The assault, one of the most serious on the capital since US-backed Afghan forces removed the Taliban from power in 2001, highlighted the ability of militants to strike the heavily guarded diplomatic zone even after more than 10 years of war.

It was also another election-year setback in Afghanistan for US President Barack Obama, who wants to present the long campaign against the Taliban as a success before the departure of most foreign combat troops by the end of 2014.

“These attacks are the beginning of the spring offensive and we had planned them for months,” Taliban spokesperson Zabihullah Mujahid told Reuters.

He said the onslaught was revenge for a series of incidents involving American troops in Afghanistan - including the burning of Qur'ans at a Nato base and the massacre of 17 civilians by a US soldier - and vowed that there would be more such attacks.

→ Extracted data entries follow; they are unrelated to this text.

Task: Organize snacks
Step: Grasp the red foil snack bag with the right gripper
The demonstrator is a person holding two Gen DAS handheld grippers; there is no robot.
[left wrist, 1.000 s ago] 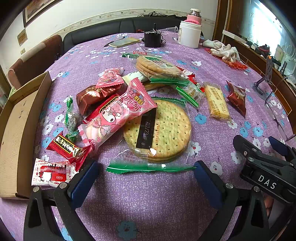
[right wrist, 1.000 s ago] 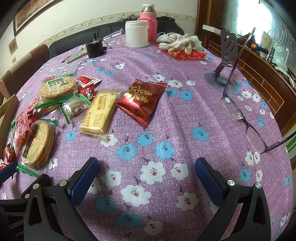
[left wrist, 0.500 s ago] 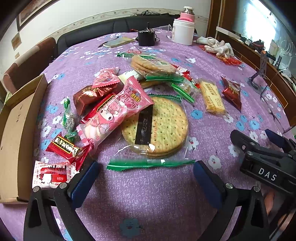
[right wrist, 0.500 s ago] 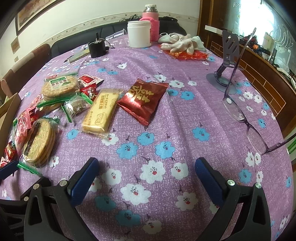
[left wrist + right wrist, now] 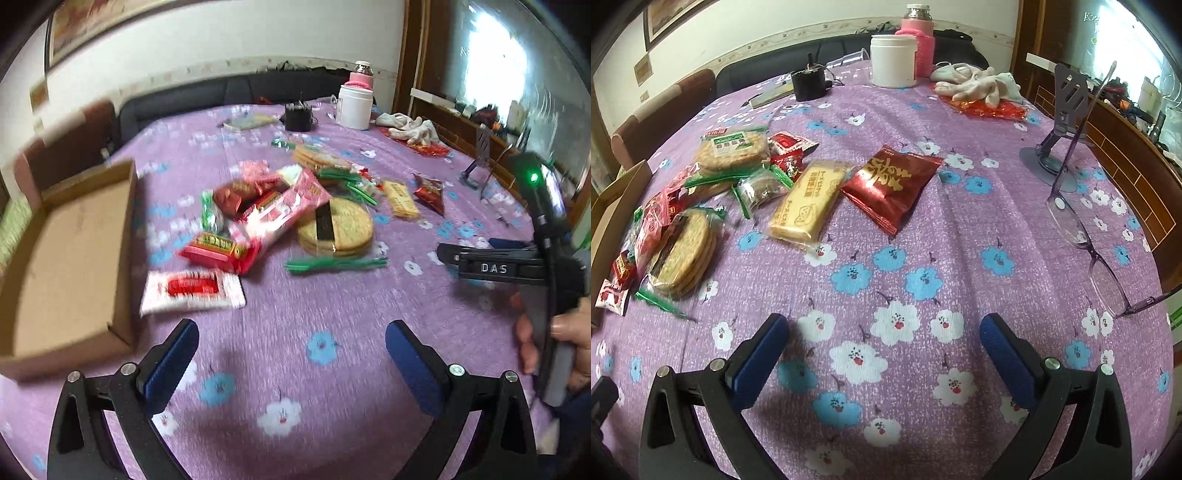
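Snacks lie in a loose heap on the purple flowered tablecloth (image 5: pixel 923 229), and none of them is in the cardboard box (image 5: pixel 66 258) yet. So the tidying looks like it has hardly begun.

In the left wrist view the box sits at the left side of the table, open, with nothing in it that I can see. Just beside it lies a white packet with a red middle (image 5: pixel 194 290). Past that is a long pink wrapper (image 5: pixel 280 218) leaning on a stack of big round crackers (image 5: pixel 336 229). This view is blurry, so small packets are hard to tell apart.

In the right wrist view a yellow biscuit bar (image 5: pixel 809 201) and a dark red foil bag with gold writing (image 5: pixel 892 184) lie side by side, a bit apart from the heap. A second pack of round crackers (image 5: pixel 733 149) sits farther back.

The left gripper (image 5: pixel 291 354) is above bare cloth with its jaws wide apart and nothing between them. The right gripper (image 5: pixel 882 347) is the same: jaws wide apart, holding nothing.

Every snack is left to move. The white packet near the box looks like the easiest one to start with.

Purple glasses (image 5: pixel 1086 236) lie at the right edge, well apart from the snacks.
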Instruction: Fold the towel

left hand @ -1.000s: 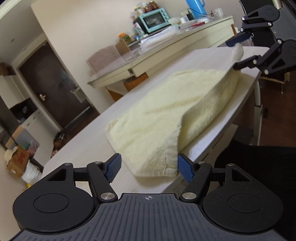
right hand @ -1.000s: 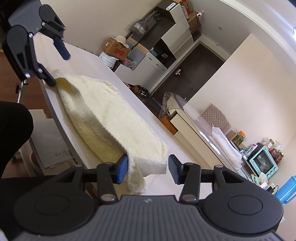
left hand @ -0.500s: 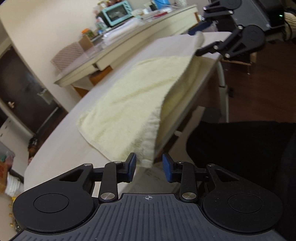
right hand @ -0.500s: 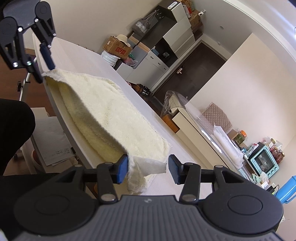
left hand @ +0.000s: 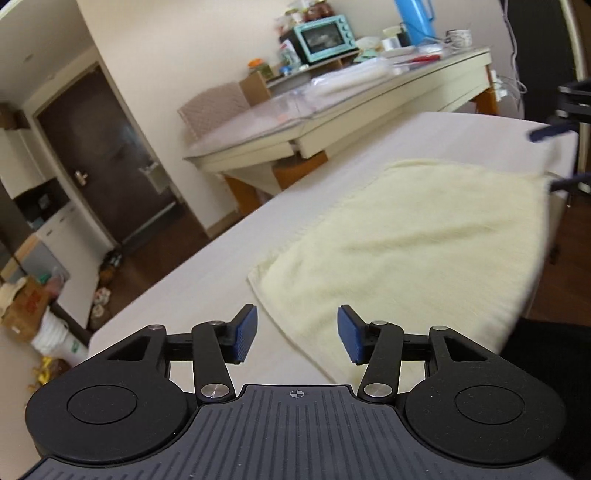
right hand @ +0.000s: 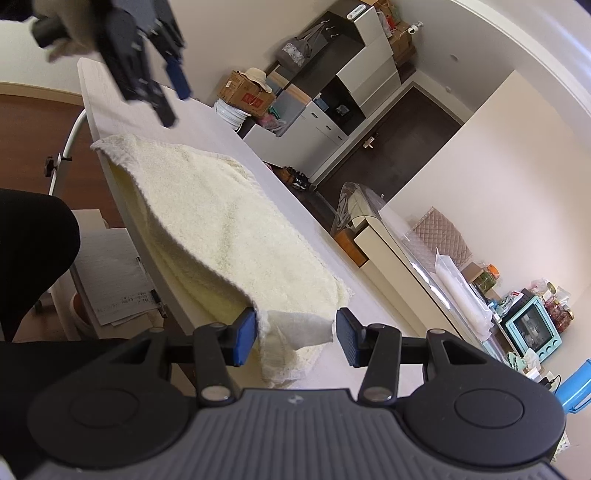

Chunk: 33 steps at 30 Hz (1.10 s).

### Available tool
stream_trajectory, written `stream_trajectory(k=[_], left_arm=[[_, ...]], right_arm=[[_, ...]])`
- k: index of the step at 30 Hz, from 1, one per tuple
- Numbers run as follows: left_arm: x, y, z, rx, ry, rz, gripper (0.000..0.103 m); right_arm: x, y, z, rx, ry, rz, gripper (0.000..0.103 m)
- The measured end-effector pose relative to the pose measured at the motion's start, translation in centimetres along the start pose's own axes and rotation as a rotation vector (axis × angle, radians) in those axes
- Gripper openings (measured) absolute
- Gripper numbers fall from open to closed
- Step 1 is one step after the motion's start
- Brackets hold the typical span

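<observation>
A pale yellow towel [left hand: 424, 240] [right hand: 221, 229] lies folded along the near edge of the white table [left hand: 184, 288] [right hand: 110, 81]. My left gripper [left hand: 297, 334] hangs over the table, its jaws opening, and no pad touches the towel edge that passes beneath them. From the right wrist view, the left gripper [right hand: 173, 99] is raised beyond the towel's far corner, which rests on the table. My right gripper [right hand: 295, 336] is shut on the towel's near corner, a raised flap spanning its blue pads. The left wrist view catches the right gripper [left hand: 554, 157] at its far right.
A long cream counter [left hand: 369, 110] beyond the table carries a mint toaster oven [left hand: 321, 35], a blue jug and clutter. A person's dark clothing [right hand: 29, 251] is at the table's near edge, with papers [right hand: 110, 273] below. Boxes [right hand: 243, 92] and a dark door [left hand: 103, 155] stand farther off.
The left gripper narrowed around the towel's corner off the table edge, then let it go, swung over the table and widened. That corner now rests on the table. The right gripper stayed put.
</observation>
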<state>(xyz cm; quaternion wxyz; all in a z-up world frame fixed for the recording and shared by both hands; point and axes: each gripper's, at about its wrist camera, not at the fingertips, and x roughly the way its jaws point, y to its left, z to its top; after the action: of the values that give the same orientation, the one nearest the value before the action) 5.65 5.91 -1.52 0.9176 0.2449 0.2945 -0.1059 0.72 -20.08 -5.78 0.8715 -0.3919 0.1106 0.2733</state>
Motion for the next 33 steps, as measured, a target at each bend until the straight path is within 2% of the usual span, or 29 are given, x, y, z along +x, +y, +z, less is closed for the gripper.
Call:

Fighting was still raging after nightfall, more than five hours after the Taliban first struck.

The Taliban said the main targets were the German and British embassies and the headquarters of the Nato-led force. Several Afghan members of parliament joined security forces repelling attackers from a roof near the parliament.

Large explosions shook the diplomatic sector of Kabul. Billows of black smoke rose from embassies while rocket-propelled grenades whizzed overhead.

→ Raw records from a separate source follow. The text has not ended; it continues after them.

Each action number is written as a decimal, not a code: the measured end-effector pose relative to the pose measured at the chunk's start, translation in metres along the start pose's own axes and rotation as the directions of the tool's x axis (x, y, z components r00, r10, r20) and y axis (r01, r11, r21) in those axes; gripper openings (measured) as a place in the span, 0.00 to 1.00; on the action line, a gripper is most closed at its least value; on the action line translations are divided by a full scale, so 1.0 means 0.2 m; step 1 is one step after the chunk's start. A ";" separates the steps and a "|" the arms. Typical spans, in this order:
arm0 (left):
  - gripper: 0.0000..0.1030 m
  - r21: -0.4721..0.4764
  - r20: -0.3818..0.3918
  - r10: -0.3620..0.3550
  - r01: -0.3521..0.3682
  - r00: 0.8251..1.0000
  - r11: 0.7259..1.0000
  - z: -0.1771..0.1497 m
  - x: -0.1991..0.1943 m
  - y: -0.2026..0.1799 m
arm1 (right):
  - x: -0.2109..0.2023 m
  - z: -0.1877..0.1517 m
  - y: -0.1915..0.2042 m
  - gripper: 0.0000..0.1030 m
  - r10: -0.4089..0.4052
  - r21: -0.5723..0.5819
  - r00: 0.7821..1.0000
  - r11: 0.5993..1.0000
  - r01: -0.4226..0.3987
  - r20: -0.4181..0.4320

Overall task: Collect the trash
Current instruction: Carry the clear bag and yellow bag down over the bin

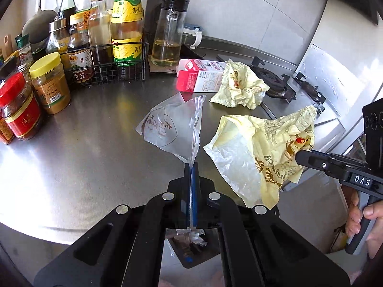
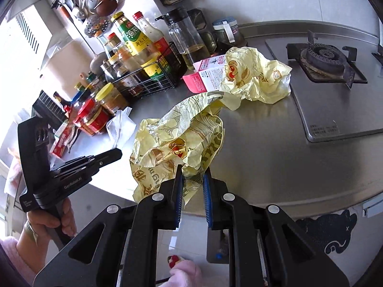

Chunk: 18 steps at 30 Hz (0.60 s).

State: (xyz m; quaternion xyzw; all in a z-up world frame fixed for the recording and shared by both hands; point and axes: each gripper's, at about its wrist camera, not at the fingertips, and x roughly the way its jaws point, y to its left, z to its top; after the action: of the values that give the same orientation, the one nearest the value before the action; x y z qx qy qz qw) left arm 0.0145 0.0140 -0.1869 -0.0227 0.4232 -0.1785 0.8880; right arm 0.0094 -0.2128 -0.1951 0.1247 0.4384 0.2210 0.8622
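- On the far left of my left wrist view, jars with red [image 1: 18, 106] and yellow lids [image 1: 50, 83] stand beside a wire rack of sauce bottles [image 1: 105, 47]; the right wrist view alone shows ladles and strainers hanging on the wall [image 2: 95, 7] above them.
- At centre in that left view, my left gripper [image 1: 191, 167] has its jaws pressed together on the edge of a clear plastic bag [image 1: 172, 124], which fans out over the steel counter [image 1: 83, 155]. The right camera sees only a white crumple of that bag, just past the left gripper's tip [image 2: 115, 154].
- Behind the bag, a red and white carton [image 1: 201, 76] lies on its side, touching a crumpled yellow wrapper [image 1: 239, 88].
- Further right, a second yellow wrapper [image 1: 258, 148] is held by my right gripper [image 2: 192, 179]. The right view shows its jaws slightly apart with the paper bunched between the blue pads [image 2: 207, 196]; the left view shows only the gripper's side, so the grip cannot be told there.
- At the right edge, a gas burner [image 2: 323, 57] sits in the hob panel, clearest in the right view.
- Below the counter edge, the right view shows pale floor tiles and a dark cat-shaped mat [image 2: 330, 234]; the left view shows a bin holding scraps [image 1: 191, 239] under the gripper.
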 end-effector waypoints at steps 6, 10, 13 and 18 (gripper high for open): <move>0.00 0.003 0.017 -0.007 0.007 1.000 1.000 -0.17 -0.16 -0.14 | -0.13 -0.17 0.00 0.16 0.012 -0.034 0.998 0.999 -0.014 -0.053; 0.00 -0.004 0.013 -0.001 0.001 1.000 1.000 -0.31 -0.20 -0.21 | -0.16 -0.33 -0.03 0.17 0.014 -0.041 0.992 0.999 -0.019 -0.122; 0.00 -0.028 -0.023 -0.014 0.013 1.000 1.000 -0.43 -0.18 -0.23 | -0.13 -0.46 -0.08 0.17 0.006 -0.023 0.982 1.000 -0.011 -0.189; 0.00 -0.077 -0.133 -0.049 0.039 0.990 0.996 -0.66 -0.04 -0.25 | 0.01 -0.65 -0.20 0.17 -0.034 0.004 0.955 0.999 0.037 -0.294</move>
State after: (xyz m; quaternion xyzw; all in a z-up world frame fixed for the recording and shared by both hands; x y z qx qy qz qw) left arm -0.1045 -0.0145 -0.2553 -0.0530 0.4878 -0.1834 0.8518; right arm -0.0837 -0.2431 -0.2889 0.0864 0.5649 0.2194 0.7908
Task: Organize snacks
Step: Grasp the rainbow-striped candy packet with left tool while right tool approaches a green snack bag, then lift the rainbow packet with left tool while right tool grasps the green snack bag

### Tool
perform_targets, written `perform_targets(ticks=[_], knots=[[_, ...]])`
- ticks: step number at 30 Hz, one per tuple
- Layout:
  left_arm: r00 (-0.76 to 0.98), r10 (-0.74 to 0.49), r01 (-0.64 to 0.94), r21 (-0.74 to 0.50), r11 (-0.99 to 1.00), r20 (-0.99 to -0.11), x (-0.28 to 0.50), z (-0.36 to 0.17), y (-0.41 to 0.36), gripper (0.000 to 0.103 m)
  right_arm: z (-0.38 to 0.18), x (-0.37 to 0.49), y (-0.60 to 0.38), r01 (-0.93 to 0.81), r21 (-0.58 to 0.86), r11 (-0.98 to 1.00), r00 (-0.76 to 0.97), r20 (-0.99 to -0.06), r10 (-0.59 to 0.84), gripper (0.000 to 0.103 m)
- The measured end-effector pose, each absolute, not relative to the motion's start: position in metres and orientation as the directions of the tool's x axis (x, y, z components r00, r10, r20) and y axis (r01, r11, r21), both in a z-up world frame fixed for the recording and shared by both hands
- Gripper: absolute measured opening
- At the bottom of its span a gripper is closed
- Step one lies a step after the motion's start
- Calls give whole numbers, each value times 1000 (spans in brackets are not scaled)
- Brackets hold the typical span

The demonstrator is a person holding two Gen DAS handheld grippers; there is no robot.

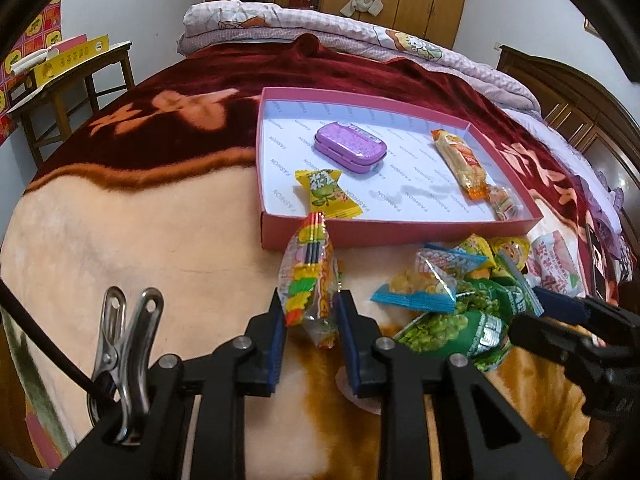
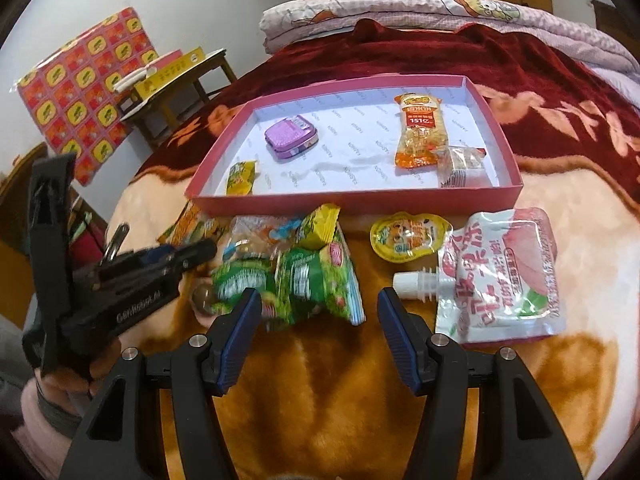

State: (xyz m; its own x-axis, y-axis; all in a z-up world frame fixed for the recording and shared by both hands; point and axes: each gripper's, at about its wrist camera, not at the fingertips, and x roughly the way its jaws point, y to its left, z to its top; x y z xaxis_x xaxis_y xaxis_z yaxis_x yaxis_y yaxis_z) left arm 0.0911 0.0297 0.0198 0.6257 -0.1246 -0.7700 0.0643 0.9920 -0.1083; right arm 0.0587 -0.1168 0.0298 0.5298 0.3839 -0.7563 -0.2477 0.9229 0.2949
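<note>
My left gripper [image 1: 311, 316] is shut on a clear packet of colourful gummy candy [image 1: 310, 268], held above the blanket just in front of the pink tray [image 1: 400, 232]. The tray holds a purple tin [image 1: 350, 147], a yellow candy [image 1: 326, 192], an orange-ended snack bar [image 1: 460, 160] and a small clear packet [image 1: 504, 202]. My right gripper [image 2: 316, 320] is open above a pile of green snack bags [image 2: 304, 280]. The left gripper [image 2: 176, 258] shows at the left of the right wrist view.
A white-and-pink drink pouch [image 2: 500, 276] and a yellow jelly cup [image 2: 408, 236] lie right of the pile. A folded quilt [image 1: 320, 24] lies at the bed's far end. A wooden stool with a yellow box [image 1: 68, 60] stands left of the bed.
</note>
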Motion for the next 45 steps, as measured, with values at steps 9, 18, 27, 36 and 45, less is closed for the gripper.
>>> perform_targets(ticks=[9, 18, 27, 36, 45], knots=[[631, -136, 70, -119, 990, -764, 90, 19, 31, 25, 13, 76, -122, -175, 396, 901, 506, -749, 427, 60], [634, -134, 77, -110, 991, -762, 88, 20, 30, 25, 10, 75, -123, -169, 401, 901, 513, -745, 427, 42], [648, -138, 80, -113, 990, -749, 78, 32, 29, 24, 13, 59, -128, -186, 368, 911, 535, -740, 408, 38], [661, -156, 86, -133, 987, -734, 66, 46, 28, 23, 22, 44, -141, -179, 380, 907, 561, -718, 411, 38], [676, -165, 97, -136, 986, -718, 59, 58, 24, 23, 36, 35, -148, -191, 376, 907, 601, -685, 411, 38]])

Heavy gunfire could be heard from many directions as Afghan security forces tried to repel Taliban fighters.

Taliban fighters, some of them dressed in women's head-to-toe covering burqas, also launched simultaneous assaults in three other provinces of Afghanistan.

In the eastern city of Jalalabad, they attacked a foreign force base near a school and a blast went off near the airport.

The Ministry of Interior said 19 insurgents, including suicide bombers, died in the encounters across the country and two were captured. Fourteen police officers and nine civilians were wounded.

The attacks in Kabul come a month before a Nato summit at which the United States and its allies are supposed to put finishing touches on plans for transition to Afghan security control, and days before a meeting of defence and foreign ministers in Brussels to prepare for the Chicago summit.

Afghan security forces apparently failed to learn lessons from a similar operation in Kabul last September in which when insurgents entered construction sites to use them as positions for rocket and gun attacks.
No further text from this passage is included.